About this task: An exact copy of the lines of the listing below between the "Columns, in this" line and the "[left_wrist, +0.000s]" line, both included, is the whole answer; please omit the pictures.
──────── Supplied data
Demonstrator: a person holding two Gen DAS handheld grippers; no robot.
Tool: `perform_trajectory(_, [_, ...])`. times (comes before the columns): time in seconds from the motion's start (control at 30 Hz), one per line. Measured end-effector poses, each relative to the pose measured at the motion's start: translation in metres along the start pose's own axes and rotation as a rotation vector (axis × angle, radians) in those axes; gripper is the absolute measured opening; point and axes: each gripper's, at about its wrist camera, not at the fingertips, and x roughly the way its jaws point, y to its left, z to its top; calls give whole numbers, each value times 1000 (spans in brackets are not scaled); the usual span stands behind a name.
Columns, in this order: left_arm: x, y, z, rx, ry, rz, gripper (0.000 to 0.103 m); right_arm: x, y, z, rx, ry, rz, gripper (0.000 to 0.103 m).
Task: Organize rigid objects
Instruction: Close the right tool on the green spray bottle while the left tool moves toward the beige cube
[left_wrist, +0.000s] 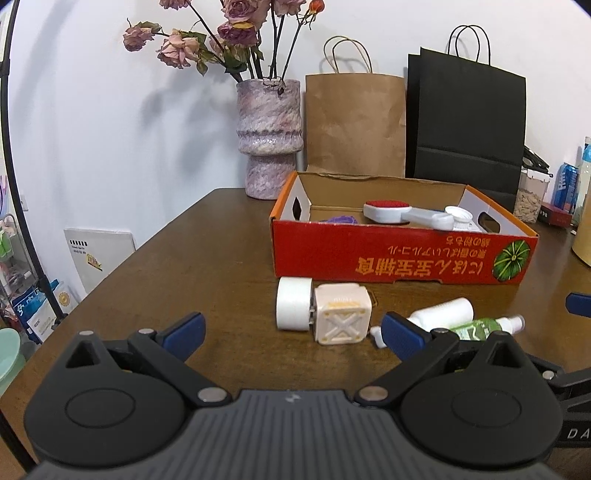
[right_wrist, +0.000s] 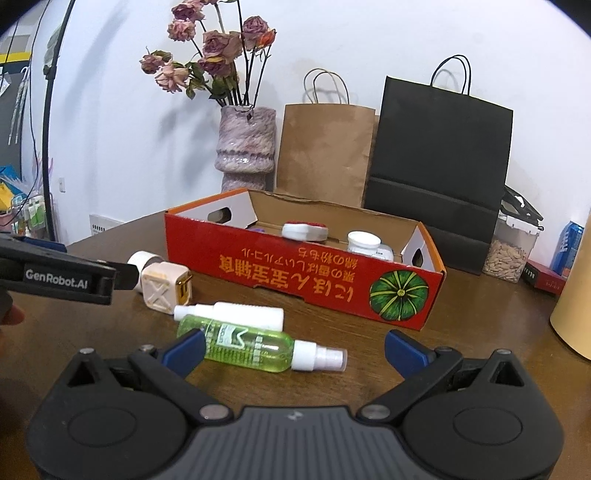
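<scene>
Hovering low over the dark, glossy wooden table (left_wrist: 207, 251), your left gripper (left_wrist: 293, 332) has its blue-padded jaws spread wide with nothing between them; your right gripper (right_wrist: 295, 349) is equally wide apart and empty. Ahead of your left one lie a squat white cylinder (left_wrist: 293, 308) and, touching it, a cream plastic charger cube (left_wrist: 341, 319) with a raised X moulded on its face. Near your right one, a clear green spray bottle (right_wrist: 251, 347) with a white nozzle lies on its side, its base just beside the left pad, and a matte white bottle (right_wrist: 236, 314) lies right behind it. Beyond these sits the shallow red cardboard box (right_wrist: 295, 277) printed with a green pumpkin; inside you can see a white brush with a red bristle pad (left_wrist: 388, 210) and a round white jar (right_wrist: 364, 242). A mottled, ribbed ceramic vase (left_wrist: 269, 136) holds dried roses
</scene>
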Motion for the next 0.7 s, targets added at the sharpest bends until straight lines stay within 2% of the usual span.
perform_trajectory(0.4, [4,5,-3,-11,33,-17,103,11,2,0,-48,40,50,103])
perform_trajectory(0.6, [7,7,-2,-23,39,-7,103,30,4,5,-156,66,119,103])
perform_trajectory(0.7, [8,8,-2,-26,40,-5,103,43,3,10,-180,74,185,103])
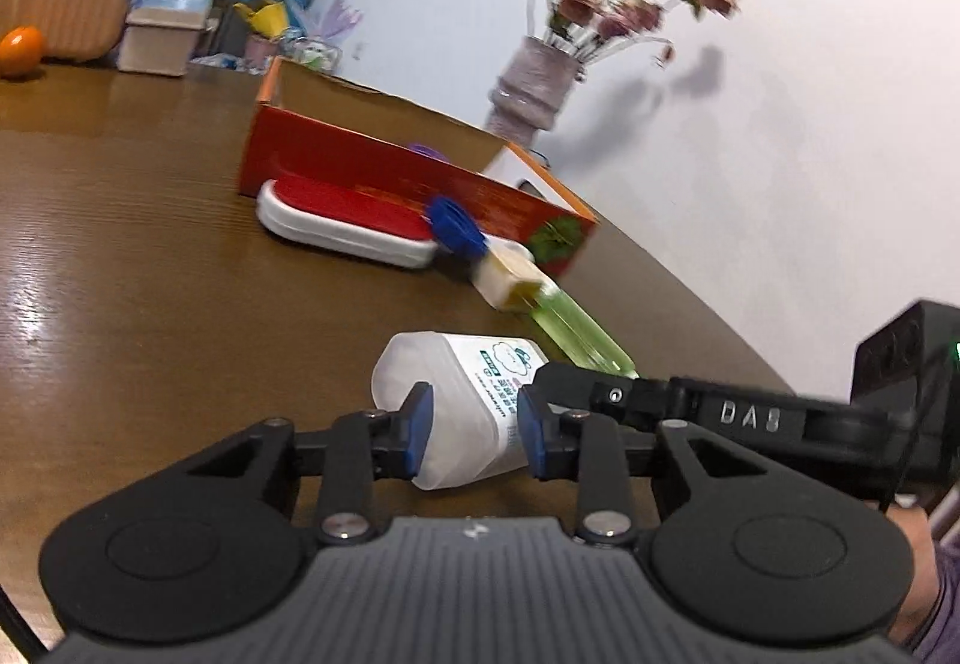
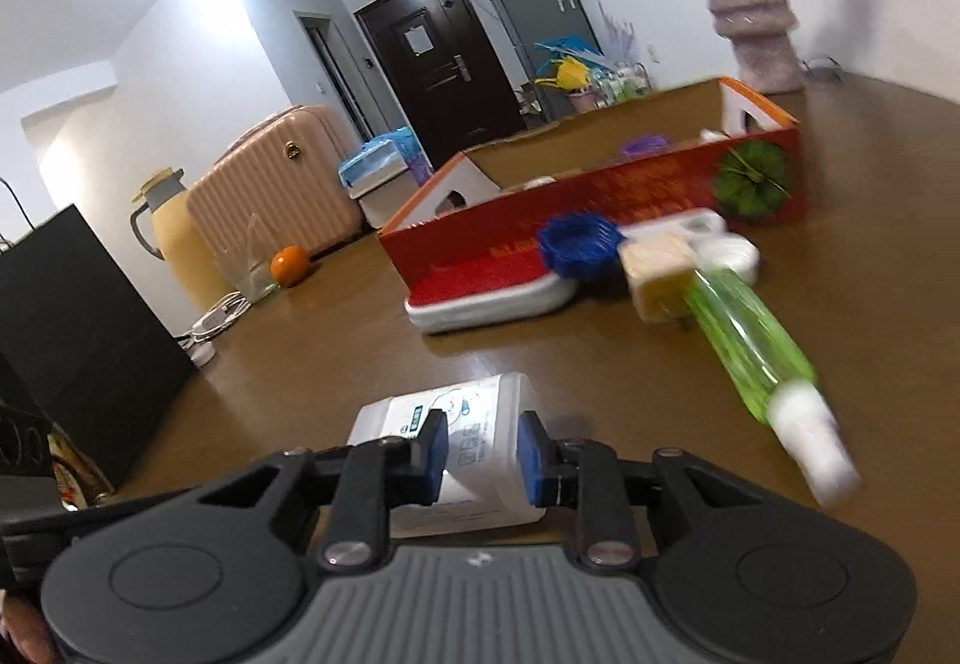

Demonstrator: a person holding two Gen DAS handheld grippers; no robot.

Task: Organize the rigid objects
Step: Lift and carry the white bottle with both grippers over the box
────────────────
Written answer:
Columns, in this order: left_arm: x, y, z, rx, ry, rz, gripper (0.000 to 0.103 m); right_arm: x, y, z, rx, ry, rz, gripper (0.000 to 0.103 m).
Task: Organize rigid objects
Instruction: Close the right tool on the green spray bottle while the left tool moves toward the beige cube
[left_wrist, +0.000s] 

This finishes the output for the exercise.